WORK REQUEST
Once the line with "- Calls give" is found in the entries below, print it and each following line exactly, stopping after the line with "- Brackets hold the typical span"; print nothing else.

AVAILABLE RECORDS
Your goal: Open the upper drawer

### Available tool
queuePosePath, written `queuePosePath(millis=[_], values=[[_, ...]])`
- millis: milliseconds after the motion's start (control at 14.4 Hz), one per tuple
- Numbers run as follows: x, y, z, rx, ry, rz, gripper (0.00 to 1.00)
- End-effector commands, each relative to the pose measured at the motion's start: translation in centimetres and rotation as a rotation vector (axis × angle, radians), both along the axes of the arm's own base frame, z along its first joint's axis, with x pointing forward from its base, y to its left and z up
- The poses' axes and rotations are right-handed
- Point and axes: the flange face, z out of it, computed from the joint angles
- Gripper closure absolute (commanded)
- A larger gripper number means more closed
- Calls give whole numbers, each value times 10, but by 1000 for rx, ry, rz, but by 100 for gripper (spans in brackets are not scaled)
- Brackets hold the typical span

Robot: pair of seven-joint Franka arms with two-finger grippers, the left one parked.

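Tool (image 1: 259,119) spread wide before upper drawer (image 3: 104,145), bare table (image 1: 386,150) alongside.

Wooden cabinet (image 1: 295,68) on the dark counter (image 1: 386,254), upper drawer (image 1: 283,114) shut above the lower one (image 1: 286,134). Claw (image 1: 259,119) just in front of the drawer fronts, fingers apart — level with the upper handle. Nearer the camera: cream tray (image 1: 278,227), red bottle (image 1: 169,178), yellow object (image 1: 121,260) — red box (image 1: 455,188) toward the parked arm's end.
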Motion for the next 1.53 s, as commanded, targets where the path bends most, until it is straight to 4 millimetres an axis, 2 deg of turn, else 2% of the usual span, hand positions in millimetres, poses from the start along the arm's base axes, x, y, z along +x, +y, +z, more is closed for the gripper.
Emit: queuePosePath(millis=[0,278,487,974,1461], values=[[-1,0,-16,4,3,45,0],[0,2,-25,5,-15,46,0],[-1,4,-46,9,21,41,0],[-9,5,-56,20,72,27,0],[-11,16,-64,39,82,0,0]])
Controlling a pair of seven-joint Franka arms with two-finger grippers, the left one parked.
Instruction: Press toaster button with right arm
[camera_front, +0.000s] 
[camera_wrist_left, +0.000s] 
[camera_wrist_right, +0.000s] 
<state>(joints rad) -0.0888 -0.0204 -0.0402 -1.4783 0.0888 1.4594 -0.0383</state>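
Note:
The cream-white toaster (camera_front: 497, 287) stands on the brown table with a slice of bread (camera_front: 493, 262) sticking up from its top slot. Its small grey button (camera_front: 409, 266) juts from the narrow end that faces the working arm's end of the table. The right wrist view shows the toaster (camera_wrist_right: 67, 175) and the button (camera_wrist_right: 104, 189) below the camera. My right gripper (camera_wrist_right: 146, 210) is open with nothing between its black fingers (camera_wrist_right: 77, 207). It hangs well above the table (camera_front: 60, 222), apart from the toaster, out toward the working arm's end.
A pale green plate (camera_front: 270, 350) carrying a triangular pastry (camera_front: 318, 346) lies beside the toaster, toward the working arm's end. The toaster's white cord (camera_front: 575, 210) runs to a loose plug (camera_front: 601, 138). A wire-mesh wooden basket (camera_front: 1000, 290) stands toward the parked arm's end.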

RESULT OF THE TASK
- Calls give whole numbers, each value times 10, but by 1000 for rx, ry, rz, but by 100 for gripper (spans in brackets are not scaled)
- Brackets hold the typical span

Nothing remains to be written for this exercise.